Assignment
With the images excluded, set down every line of the listing below exactly.
+===+
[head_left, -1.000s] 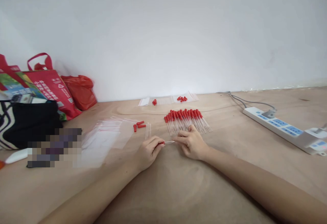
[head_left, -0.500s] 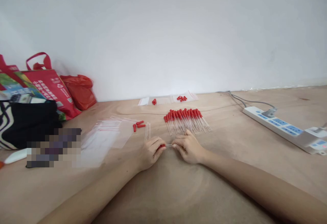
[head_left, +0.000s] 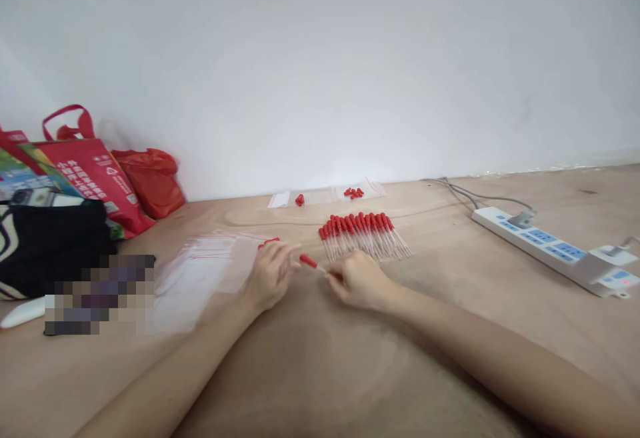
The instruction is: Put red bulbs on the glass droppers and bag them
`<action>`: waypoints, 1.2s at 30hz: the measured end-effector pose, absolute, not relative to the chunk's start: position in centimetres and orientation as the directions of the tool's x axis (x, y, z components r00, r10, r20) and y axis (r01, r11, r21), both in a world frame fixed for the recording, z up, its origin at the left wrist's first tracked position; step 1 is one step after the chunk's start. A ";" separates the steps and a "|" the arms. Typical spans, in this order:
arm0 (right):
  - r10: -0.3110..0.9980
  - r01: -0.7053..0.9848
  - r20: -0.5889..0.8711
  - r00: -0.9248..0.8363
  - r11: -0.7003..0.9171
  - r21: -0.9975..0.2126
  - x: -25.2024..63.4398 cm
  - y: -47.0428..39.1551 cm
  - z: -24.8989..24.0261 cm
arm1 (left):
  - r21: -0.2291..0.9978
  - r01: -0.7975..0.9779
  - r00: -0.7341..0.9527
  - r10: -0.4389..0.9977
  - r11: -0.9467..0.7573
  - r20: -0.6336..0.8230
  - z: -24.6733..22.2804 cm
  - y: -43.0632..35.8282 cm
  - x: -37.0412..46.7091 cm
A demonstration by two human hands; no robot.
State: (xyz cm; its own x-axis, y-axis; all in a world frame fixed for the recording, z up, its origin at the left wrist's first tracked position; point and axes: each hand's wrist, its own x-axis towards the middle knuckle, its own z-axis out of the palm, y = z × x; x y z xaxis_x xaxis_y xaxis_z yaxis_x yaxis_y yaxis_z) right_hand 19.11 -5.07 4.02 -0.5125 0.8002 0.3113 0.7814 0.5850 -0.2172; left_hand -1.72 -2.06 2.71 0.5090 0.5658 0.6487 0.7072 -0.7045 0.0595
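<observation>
Dropper: located between the two hands, above or on the wooden table; contact with the surface cannot be told. Long axis lies slantwise, nearly flat to the eye. Red bulb end points to the left and slightly away from the person, toward the left hand; clear tube runs right and nearer the person, into the right fingertips.

Appearance: bulb is bright red, smooth, elongated, fitted over a thin, transparent tube. Tube's far end is hidden by the right hand; edges slightly blurred.

Right hand: closed in a pinch, gripping the dropper by its tube. Left hand: loosely open, fingers extended and motion-blurred, apart from the dropper. Loose red bulbs show just beyond its fingers; whether they touch cannot be told.

Surroundings: a row of droppers lies beyond the right hand, bulbs away from the person, tubes toward. Clear bags lie left of the left hand. Near the wall, a clear packet carries more red bulbs. Power strip at right.
</observation>
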 end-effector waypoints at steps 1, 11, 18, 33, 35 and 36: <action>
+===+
Completed task
[head_left, -1.000s] 
[head_left, -0.500s] 
[head_left, +0.000s] 
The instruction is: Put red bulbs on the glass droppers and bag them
`<action>`: waypoints, 1.2s at 30hz: the measured end-effector pose, absolute, not relative to the chunk's start: position in centimetres and orientation as the directions of the tool's x axis (x, y, z components r00, r10, r20) and y axis (r01, r11, r21), both in a world frame fixed for the recording, z up, its origin at the left wrist's first tracked position; step 1 is one step after the chunk's start. A ";" separates the steps and a "|" the arms. Typical spans, in this order:
arm0 (right):
  - r10: -0.3110..0.9980
  - r01: -0.7053..0.9848
  - r20: -0.5889..0.8711
  - r00: -0.9248..0.8363
  - r11: -0.7003..0.9171
  - r21: -0.9975..0.2126
  - x: -25.2024..63.4398 cm
  - y: -47.0428..39.1551 cm
  - z: -24.8989..24.0261 cm
arm1 (left):
  - r21: -0.2291..0.9978
  - r01: -0.7975..0.9779
  - r00: -0.7341..0.9527
  - r10: -0.4389..0.9977
  - r11: -0.9467..0.7573
  - r20: -0.6336..0.8230
  - z: -24.6733..22.2804 cm
  - y: -43.0632..35.8282 cm
  - x: -37.0412..46.7091 cm
A demonstration by two human hands; no robot.
State: (xyz cm; its own x-axis, y-axis; all in a world frame fixed for the recording, z up, its origin at the left wrist's first tracked position; point and axes: each hand's wrist, its own x-axis towards the middle knuckle, its own z-axis out of the palm, y = z × x; x y z xaxis_x xaxis_y xaxis_z yaxis_x yaxis_y yaxis_z) right_hand 19.11 -5.07 4.02 -0.5125 0.8002 0.3113 0.7814 0.5850 -0.2172; left_hand -1.72 -2.06 2.71 0.5090 0.5658 0.6487 0.7072 -0.7045 0.0595
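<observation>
Dropper: located between the two hands, above or on the wooden table; contact with the surface cannot be told. Long axis lies slantwise, nearly flat to the eye. Red bulb end points to the left and slightly away from the person, toward the left hand; clear tube runs right and nearer the person, into the right fingertips.

Appearance: bulb is bright red, smooth, elongated, fitted over a thin, transparent tube. Tube's far end is hidden by the right hand; edges slightly blurred.

Right hand: closed in a pinch, gripping the dropper by its tube. Left hand: loosely open, fingers extended and motion-blurred, apart from the dropper. Loose red bulbs show just beyond its fingers; whether they touch cannot be told.

Surroundings: a row of droppers lies beyond the right hand, bulbs away from the person, tubes toward. Clear bags lie left of the left hand. Near the wall, a clear packet carries more red bulbs. Power strip at right.
</observation>
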 end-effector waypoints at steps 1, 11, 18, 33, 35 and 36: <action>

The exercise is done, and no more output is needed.